According to Andy Polhamus, a reporter with the South Jersey Times, the couple’s young son was conceived by “at-home artificial insemination.” The euphemistic restraint of that phrase is admirable. The decision not to speculate on the precise sexual logistics of an “at-home artificial insemination” would read as a fine example of journalistic propriety. However, New Jersey law places a great deal of emphasis on the exact method by which a child is conceived. The state’s artificial insemination statute specifies that a non-biological parent, such as Ms. Yates, is considered a child’s legal parent only when the artificial insemination happens under the direct supervision of a physician.

Although Ms. Yates and her wife consulted with a doctor before the artificial insemination, the doctor didn’t directly supervise the requisite actions. That medico-legal technicality is the sum total of the reason they’re in the protracted court battle they’re in now, a position where an appellate panel’s ruling will have a direct and profound impact on their lives, not to mention the lives of thousands of other lesbian couples in similar circumstances.

* * *

What about that contract? The Yateses had a binding contract and yet they lost in the New Jersey Superior Court (leading to their current appeal). What gives? The Superior Court judge ruled that, despite the contract, the sperm donor was the child’s legal father. He was, therefore, presumptively entitled to visitation rights, provided that visitation would be consistent with “the best interests of the child.” Under New Jersey law (and the laws of many other states), however, the court’s refusal to enforce the contract is not a surprising result.

One tends to assume that a contract—proof that one knowingly and voluntarily gave up one’s right to visitation—should settle the dispute. It’s certainly what they assumed. “We just assumed that if we had a contract, these guys would be donors and nothing else,” Tiara Yates told the South Jersey Times. There is, after all, something final about signing a contract; they exist to bind.

Moreover, even had the Yateses read the law, they might have been forgiven for thinking that a written contract would help. In 1990, when assisted reproductive technologies were growing in popularity (the first baby born by in vitro fertilization, Louise Brown, was born in 1978), the radical feminist magazine Off Our Backs ran a story about one of the Supreme Court’s early decisions on sperm donor visitation rights. The Supreme Court, then under the leadership of Chief Justice William Rehnquist, declined to hear an appeal from a ruling by the Oregon Supreme Court. By declining to take the case, the court strongly implied—and, for all practical purposes, decided—that sperm donors should be allowed to sue for visitation rights. The Oregon court had ruled that the right to seek visitation over one’s biological progeny was protected by the  Due Process Clause, sperm donor or not.

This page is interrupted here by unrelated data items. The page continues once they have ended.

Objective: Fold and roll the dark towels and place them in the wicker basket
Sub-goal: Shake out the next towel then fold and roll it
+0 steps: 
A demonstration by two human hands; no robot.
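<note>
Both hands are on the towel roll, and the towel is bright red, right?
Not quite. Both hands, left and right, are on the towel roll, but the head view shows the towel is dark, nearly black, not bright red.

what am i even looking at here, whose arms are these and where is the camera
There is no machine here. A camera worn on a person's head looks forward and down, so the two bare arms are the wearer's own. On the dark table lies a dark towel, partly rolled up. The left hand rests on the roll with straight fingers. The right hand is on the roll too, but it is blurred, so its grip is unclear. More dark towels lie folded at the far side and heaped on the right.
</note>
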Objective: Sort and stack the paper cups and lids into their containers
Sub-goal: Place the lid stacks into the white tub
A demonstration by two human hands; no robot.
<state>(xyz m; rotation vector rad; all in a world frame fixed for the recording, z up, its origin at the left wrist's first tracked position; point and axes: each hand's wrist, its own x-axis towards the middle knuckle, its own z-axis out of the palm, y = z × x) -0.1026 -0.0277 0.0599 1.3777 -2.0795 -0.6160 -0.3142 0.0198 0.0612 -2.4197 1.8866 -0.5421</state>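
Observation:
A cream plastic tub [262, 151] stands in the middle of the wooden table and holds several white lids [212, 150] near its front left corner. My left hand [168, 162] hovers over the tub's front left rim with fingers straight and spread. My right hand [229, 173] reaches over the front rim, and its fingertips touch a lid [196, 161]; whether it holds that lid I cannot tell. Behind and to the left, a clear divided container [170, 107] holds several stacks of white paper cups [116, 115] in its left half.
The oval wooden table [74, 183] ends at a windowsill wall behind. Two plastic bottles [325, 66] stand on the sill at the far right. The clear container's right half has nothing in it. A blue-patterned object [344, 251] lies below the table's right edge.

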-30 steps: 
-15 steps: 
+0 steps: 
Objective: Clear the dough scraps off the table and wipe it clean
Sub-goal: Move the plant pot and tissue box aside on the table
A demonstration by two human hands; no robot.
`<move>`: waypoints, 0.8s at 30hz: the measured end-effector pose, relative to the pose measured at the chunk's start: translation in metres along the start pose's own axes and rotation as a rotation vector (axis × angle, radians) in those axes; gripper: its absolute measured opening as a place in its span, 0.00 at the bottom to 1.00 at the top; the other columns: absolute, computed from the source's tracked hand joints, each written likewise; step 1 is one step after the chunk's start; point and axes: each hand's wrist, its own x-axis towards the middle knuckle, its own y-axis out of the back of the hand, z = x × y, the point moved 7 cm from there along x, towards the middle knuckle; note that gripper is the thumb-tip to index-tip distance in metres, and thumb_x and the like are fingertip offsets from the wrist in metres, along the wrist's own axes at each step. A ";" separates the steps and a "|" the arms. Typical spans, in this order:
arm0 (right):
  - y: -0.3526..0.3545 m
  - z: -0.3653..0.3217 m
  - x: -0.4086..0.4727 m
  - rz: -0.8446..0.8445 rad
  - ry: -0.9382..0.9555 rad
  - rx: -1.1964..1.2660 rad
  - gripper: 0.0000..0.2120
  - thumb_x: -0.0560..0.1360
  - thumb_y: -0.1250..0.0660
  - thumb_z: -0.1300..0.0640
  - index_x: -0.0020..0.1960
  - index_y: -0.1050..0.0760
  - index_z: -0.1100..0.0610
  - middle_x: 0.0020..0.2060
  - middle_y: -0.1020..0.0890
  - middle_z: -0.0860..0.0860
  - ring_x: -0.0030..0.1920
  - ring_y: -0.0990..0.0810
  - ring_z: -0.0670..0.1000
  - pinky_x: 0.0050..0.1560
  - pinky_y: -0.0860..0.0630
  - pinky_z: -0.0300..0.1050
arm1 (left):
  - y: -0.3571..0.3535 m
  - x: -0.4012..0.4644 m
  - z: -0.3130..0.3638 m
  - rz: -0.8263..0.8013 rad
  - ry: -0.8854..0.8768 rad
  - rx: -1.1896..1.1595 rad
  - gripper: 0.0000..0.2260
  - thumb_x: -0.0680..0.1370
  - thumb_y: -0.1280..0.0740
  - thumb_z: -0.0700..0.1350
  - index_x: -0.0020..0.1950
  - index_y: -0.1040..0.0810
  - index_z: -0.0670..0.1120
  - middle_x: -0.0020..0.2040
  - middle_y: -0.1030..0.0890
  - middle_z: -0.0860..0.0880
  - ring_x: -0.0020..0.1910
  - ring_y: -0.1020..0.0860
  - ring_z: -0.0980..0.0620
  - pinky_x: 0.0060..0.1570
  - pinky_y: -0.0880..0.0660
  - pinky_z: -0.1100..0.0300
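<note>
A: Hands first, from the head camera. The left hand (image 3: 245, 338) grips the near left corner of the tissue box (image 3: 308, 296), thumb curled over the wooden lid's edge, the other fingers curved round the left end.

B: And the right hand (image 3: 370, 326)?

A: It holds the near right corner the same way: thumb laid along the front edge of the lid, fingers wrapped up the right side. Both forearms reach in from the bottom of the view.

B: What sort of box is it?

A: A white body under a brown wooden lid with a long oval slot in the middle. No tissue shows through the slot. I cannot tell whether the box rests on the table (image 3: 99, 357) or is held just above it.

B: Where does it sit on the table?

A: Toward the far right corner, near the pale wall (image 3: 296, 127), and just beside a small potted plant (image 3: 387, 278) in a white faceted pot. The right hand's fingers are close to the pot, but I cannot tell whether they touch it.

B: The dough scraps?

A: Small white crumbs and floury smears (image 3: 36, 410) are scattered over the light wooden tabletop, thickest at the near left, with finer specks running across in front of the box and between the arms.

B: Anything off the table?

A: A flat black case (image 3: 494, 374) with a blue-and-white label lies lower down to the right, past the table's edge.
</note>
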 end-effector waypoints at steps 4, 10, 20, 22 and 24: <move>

However, in that case, there was no contract. Quite the opposite: the donor-father claimed that all parties had agreed that he would remain active in the child’s life, including having input on the child’s religion and education. Off Our Backs’ anonymous author, “ls,” counseled would-be couples: “The case indicates the importance of written agreements to protect all parties.” It’s hard to say that it was an unreasonable conclusion.

But it’s not so. Shockingly, personally, even painfully not so, as couples like the Yateses are now finding out. A contract—one’s name in ink at the bottom—is not enough.

However, cases involving sperm donors are not the only ones where US family law regards bona fide contractual consent as inadequate. When there are living, breathing children involved, our law becomes considerably more lenient about the idea that one’s word, once given, is one’s more or less irrevocable bond. In cases of adoption, for instance, many states allow the new mother to revoke her freely given contractual consent for a specified amount of time (up to several months) after the child is born. Still other states, even more paternalistic, enforce a “waiting period”—typically around 72 hours—before the mother’s consent to adoption can be legally given. There’s a sense that certain choices—choices involving children—are of such gravity that we ought to have the opportunity to back out of them, that there ought to be some wiggle room when the potential cost of a mistake is lifelong regret.

So, it seems, we have to ask: Is a sperm donor any different? Should he be able to escape from a contractual promise?

New Jersey courts (and the courts of other states) have already ruled that a contract is not enough in the case of a surrogate mother. The famous case of “Baby M” decided that, despite the existence of a surrogacy contract containing a waiver of visitation rights, a surrogate mother is a child’s legal mother (and therefore presumptively entitled to visit). Later decisions, such as the case of A.G.R. v. D.R.H & S.H., clarified that it doesn’t matter whether the surrogate mother is also the egg donor.

But it’s not clear that a sperm donor is in the same position as a surrogate mother. While the child might be made from his genetic material, at no point does he have to literally bear it inside him. This seems to be a case where men and women, owing to biological differences between them, are not similarly situated.

* * *

Perhaps the most remarkable aspect of the Yateses’ case is that the two women recently became legally married. New Jersey has allowed same-sex marriage since October 2013, when the state’s ban on gay marriage was invalidated by judicial decision.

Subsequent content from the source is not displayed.